What Group Practice Means for Patients
The practical benefit for patients comes down to coordination. When your doctors are part of the same group, they share medical records, communicate about your treatment, and can manage referrals internally. Research published in the Journal of General Internal Medicine found that patients who reported better care coordination also received measurably higher-quality clinical care. Patients at the top of care coordination scores had clinical performance scores at least 5 percentage points higher than those at the bottom across 9 of 13 standard quality measures, including cancer screenings, diabetes management, and cardiovascular care.
The effect was especially strong for certain conditions. For diabetes control, osteoporosis management, and rheumatoid arthritis treatment, the gap between well-coordinated and poorly coordinated care exceeded 10 percentage points. Much of this coordination happens at the physician group level, not just the insurance plan level, meaning the practice you choose genuinely affects how well your care is managed.
Strong health information technology plays a role here too. Groups that invest in integrated electronic health records make it easier for every doctor in the practice to see your full medical history, know what medications you’re taking, and stay informed about any specialist visits you’ve had.
The Shift Away From Solo Practice
Solo practice is steadily shrinking. In 2012, 18.4% of physicians worked alone. By 2024, that figure had dropped to 11.9%. The reasons are largely economic and administrative: running a practice alone means shouldering all the costs of rent, staff, malpractice insurance, billing systems, and regulatory compliance. In a group, those costs are spread across multiple physicians.

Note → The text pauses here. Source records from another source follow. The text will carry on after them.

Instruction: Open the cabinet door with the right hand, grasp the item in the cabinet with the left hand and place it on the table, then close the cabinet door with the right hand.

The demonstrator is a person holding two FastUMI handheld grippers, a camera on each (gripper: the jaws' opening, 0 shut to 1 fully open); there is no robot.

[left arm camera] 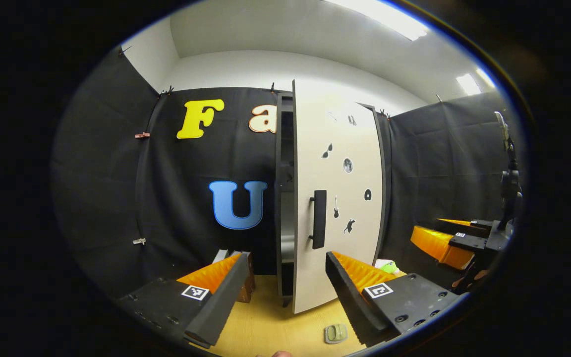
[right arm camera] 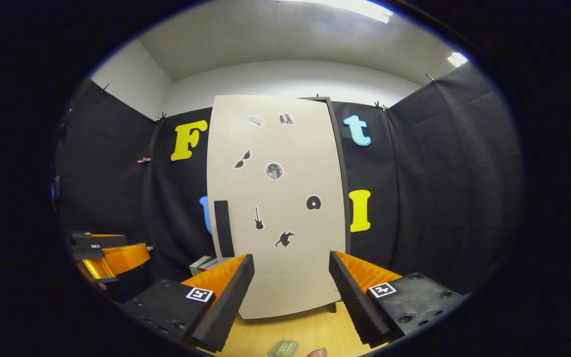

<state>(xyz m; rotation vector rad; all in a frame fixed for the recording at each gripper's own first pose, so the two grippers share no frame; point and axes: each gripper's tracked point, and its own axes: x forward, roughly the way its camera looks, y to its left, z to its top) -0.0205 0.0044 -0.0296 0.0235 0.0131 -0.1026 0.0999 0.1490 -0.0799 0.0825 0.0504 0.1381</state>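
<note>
While the cabinet door [left arm camera: 337,198] stands ajar, both tools hover open-fingered.

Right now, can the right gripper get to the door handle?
Probably yes. The right gripper is open and faces the door, with nothing between it and the handle, which sits off toward its left.

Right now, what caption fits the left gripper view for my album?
Open left gripper faces the partly open cabinet door and its handle.
</note>
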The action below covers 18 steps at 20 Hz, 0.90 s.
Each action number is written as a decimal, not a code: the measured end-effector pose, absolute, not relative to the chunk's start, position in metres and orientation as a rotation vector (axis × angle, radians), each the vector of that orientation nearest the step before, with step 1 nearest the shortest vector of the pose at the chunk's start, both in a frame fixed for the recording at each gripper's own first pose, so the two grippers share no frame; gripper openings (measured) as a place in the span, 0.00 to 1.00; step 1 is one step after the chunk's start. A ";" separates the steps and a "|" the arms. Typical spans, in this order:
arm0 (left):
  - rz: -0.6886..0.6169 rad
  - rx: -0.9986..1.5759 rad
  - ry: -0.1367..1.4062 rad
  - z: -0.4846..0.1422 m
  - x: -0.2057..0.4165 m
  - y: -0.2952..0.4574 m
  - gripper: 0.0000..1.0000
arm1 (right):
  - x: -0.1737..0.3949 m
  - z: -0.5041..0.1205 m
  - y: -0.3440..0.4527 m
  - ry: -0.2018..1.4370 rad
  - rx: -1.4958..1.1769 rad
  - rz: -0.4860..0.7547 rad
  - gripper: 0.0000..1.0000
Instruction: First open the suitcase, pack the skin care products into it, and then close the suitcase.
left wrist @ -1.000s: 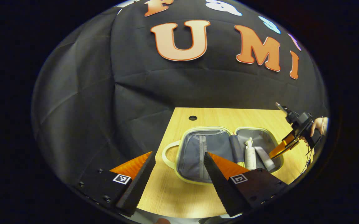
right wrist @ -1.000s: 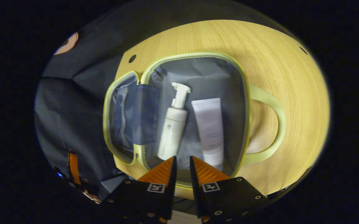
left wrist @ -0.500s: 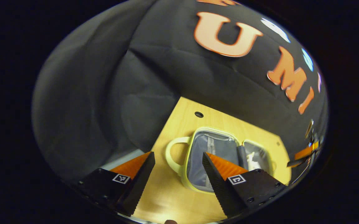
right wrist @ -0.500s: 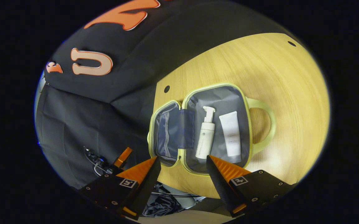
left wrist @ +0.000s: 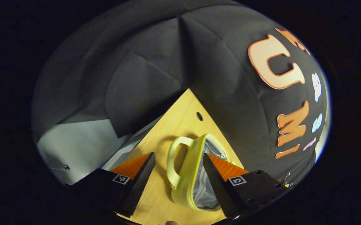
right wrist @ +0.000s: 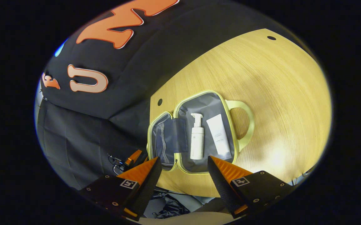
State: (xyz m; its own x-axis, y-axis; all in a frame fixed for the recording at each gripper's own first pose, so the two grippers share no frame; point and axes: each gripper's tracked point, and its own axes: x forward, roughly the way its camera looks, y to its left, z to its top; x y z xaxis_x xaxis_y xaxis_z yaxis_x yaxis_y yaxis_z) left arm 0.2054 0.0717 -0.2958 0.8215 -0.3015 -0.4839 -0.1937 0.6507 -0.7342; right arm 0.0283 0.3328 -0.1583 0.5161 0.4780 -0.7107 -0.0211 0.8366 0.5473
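The pale green suitcase (right wrist: 237,147) lies open on the wooden table (right wrist: 277,93). On its grey lining lie a white pump bottle (right wrist: 197,137) and a white tube (right wrist: 219,136), side by side. The other half, the lid (right wrist: 163,140), tilts up from the table. In the left gripper view the lid's rim (left wrist: 189,175) and handle (left wrist: 174,162) stand between the fingers of my open left gripper (left wrist: 177,154), whose right finger is on the lining side. My right gripper (right wrist: 182,159) hangs open above the case's near edge, apart from it. The left gripper's orange finger (right wrist: 132,157) shows beside the lid.
Round holes (right wrist: 159,102) (right wrist: 271,37) mark the table's corners. The table's left edge (left wrist: 142,140) runs close to the lid, with a pale surface (left wrist: 74,143) below it. Dark cloth and cables (right wrist: 167,206) lie under the near edge. Bare wood stretches right of the case's handle (right wrist: 246,125).
My left gripper swung in around the lid's handle side and the lid now tilts up. My right gripper opened and drew back up from the packed half.
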 end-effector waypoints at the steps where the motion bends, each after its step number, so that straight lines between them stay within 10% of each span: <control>1: -0.067 -0.899 0.629 -0.301 0.209 0.071 0.98 | 0.028 -0.158 0.333 0.993 0.520 0.310 0.94; 7: -0.097 -0.948 0.637 -0.315 0.229 0.057 0.95 | 0.026 -0.156 0.330 0.995 0.536 0.292 0.94; 10: -0.056 -0.980 0.626 -0.318 0.237 0.062 0.19 | 0.023 -0.156 0.327 0.999 0.539 0.288 0.94; 18: -0.077 -0.830 0.553 -0.240 0.223 0.046 0.12 | 0.029 -0.157 0.315 0.987 0.551 0.287 0.94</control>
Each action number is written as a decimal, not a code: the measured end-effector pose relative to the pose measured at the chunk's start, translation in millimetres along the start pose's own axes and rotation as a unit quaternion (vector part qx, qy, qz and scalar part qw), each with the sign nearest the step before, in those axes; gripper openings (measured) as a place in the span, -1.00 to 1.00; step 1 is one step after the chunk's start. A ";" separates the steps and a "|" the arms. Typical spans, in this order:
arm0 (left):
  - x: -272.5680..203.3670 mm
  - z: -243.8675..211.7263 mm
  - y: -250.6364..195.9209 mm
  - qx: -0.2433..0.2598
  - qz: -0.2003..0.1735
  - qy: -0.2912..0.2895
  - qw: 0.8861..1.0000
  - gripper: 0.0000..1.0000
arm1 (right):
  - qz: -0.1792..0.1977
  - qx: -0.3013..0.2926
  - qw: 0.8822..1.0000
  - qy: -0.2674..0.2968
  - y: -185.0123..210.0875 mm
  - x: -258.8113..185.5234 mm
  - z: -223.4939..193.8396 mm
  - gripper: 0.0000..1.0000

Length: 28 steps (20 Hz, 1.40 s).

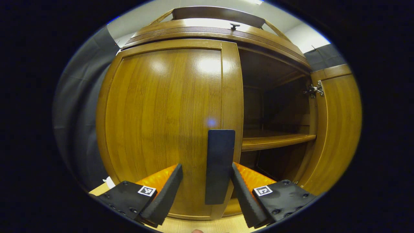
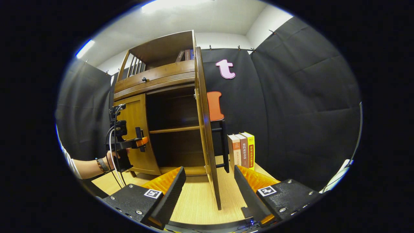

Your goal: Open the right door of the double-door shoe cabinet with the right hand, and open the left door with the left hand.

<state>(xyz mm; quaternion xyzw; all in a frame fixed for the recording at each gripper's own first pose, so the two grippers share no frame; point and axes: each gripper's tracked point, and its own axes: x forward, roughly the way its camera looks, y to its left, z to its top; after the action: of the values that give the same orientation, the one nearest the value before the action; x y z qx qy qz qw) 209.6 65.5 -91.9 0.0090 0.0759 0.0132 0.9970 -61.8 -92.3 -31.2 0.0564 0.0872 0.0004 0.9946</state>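
Note:
The wooden shoe cabinet (image 1: pixel 168 106) is close in front in the left gripper view. Its left door (image 1: pixel 155 123) is closed. The dark upright handle (image 1: pixel 220 165) on that door stands between the fingers of my left gripper (image 1: pixel 206 191), which is open and not pressing on it. The right door (image 1: pixel 338 129) is swung wide, baring a shelf (image 1: pixel 275 139). In the right gripper view the right door (image 2: pixel 204 129) shows edge-on, its handle (image 2: pixel 223 145) on the far side. My right gripper (image 2: pixel 210 189) is open, its fingers apart from the door's edge. A hand holds the left gripper (image 2: pixel 139 139) at the left door (image 2: pixel 137 136).
Three upright books (image 2: pixel 242 150) stand on the light wooden floor (image 2: pixel 194 200) right of the open door. More books (image 2: pixel 185 55) sit in the cabinet's top rack. A small knob (image 2: pixel 142 79) marks the drawer above the doors. Black cloth walls close in behind and to the right.

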 end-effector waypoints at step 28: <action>-147.0 -5.2 31.7 0.026 0.017 0.046 0.998 -0.30 | 0.031 0.001 0.999 0.035 43.9 9.7 -16.0 0.84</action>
<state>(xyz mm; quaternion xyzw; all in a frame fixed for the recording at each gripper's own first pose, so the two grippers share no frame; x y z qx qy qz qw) 62.8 93.2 -74.2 0.0357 0.1219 0.0287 0.9915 -54.6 -46.8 -43.6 0.0596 0.1197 0.0331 0.9905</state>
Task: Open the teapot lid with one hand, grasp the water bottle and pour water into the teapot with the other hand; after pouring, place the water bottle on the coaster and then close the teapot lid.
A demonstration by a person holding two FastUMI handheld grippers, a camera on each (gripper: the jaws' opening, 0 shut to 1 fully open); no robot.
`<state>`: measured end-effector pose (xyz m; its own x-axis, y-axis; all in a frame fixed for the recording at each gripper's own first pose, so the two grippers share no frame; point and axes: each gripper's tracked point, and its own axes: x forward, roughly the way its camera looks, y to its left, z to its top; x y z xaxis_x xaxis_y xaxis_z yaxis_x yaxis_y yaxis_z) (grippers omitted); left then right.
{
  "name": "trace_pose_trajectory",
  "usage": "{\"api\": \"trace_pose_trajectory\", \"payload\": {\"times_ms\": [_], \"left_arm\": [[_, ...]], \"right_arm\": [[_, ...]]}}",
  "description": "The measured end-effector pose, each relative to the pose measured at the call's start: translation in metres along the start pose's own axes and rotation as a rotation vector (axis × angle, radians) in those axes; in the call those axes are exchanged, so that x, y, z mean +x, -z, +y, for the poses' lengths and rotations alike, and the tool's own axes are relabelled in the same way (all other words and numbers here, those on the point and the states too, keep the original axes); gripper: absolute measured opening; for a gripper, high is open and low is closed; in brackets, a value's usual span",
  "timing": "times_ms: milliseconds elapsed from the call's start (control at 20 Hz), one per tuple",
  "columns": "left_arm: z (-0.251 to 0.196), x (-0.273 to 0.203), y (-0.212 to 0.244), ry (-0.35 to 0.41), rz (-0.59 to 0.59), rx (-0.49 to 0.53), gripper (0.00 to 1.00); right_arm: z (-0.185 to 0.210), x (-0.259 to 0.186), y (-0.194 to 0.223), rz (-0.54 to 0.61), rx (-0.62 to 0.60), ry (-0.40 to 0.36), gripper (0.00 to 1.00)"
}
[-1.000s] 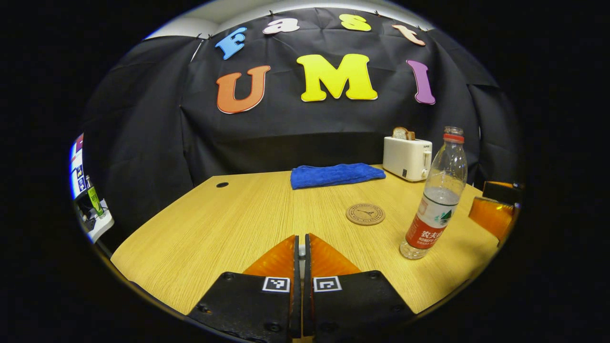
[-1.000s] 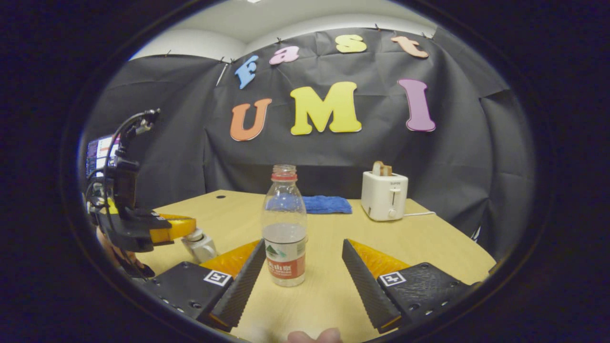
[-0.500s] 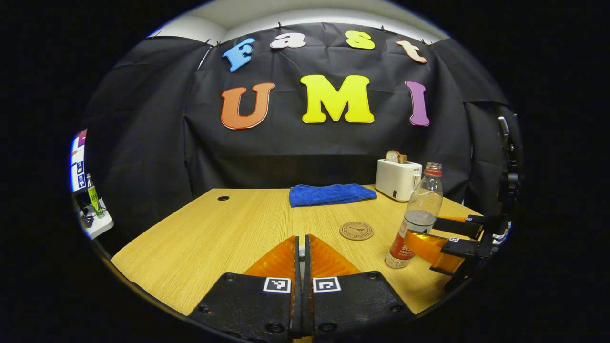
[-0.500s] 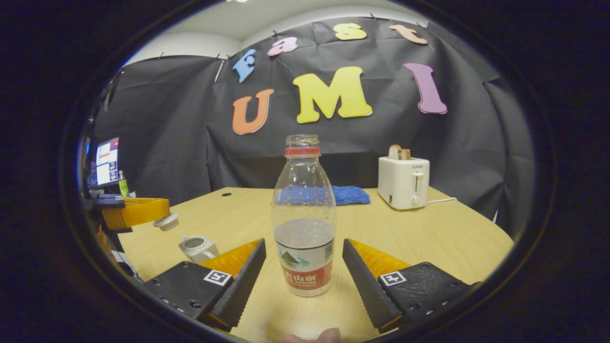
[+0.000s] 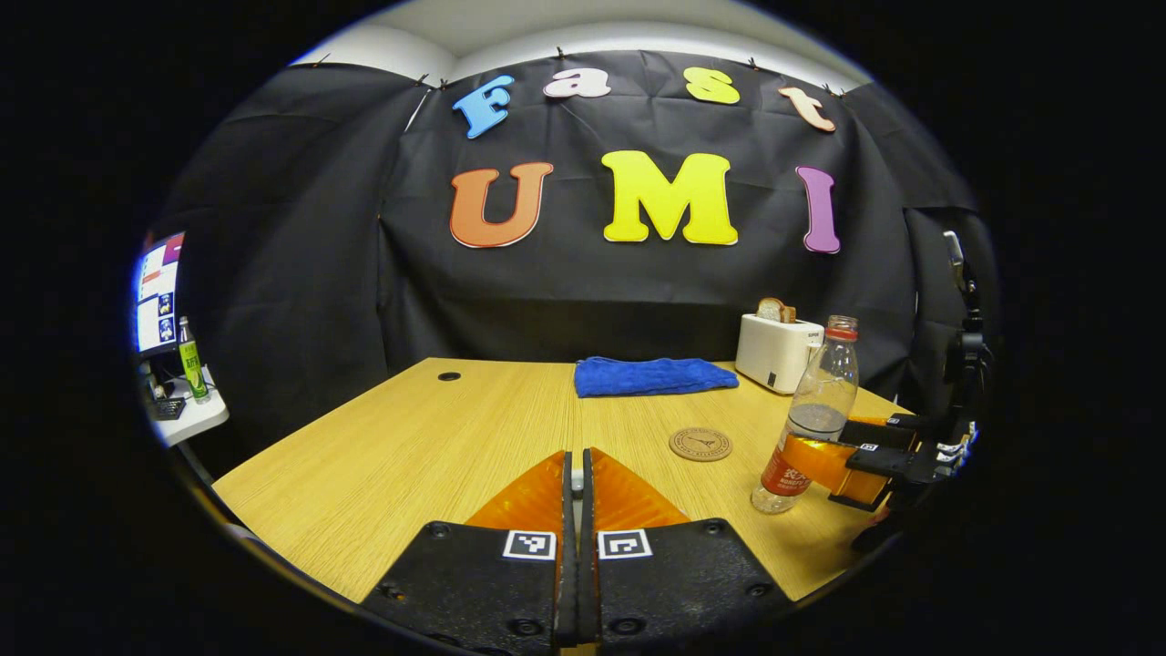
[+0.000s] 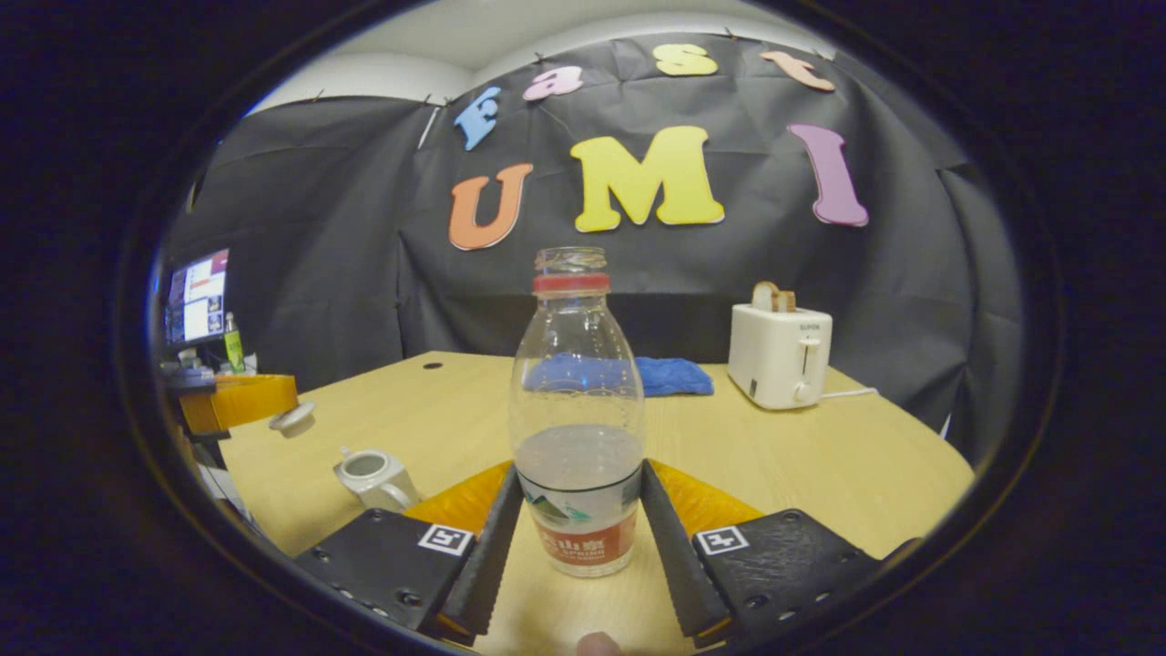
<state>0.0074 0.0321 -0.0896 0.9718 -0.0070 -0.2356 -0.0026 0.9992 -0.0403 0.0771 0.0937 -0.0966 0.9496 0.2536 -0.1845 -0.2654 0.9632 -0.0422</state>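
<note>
A clear water bottle with a red label stands on the wooden table, part full and without a cap. My right gripper is shut on it at the label, both fingers pressing its sides. The left gripper view shows the bottle at the right, with the right gripper around it. My left gripper is shut, and in the right gripper view the left gripper holds the small white teapot lid in the air. Below it sits the white teapot, open. A round cork coaster lies left of the bottle.
A folded blue towel lies at the table's back. A white toaster with bread in it stands at the back right, its cord trailing off. A cable hole marks the back left. A monitor stands beyond the left edge.
My right gripper's fingers have come together onto the water bottle, which they only flanked before. My left gripper has stayed raised with the lid over the open teapot.
</note>
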Motion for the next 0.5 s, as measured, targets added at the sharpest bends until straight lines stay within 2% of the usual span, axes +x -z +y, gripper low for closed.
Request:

Only 42.2% of physicians were in any form of private practice in 2024, meaning practices wholly owned by physicians. The rest work for hospitals, health systems, or other corporate entities. This shift has accelerated partly because of private equity firms acquiring physician groups. Dermatology has been hit particularly hard: dermatologists make up about 1% of U.S. physicians, yet dermatology practices account for 15% of private equity acquisitions. The American Medical Association has raised concerns that these acquisitions can undermine clinical independence, with firms sometimes pressuring doctors to see more patients, perform more procedures, or push products not covered by insurance.
For physicians weighing their options, a group practice sits in the middle ground between full independence and employment by a large health system. You give up some autonomy in exchange for shared resources, financial stability, and the ability to focus more on patient care and less on running a business.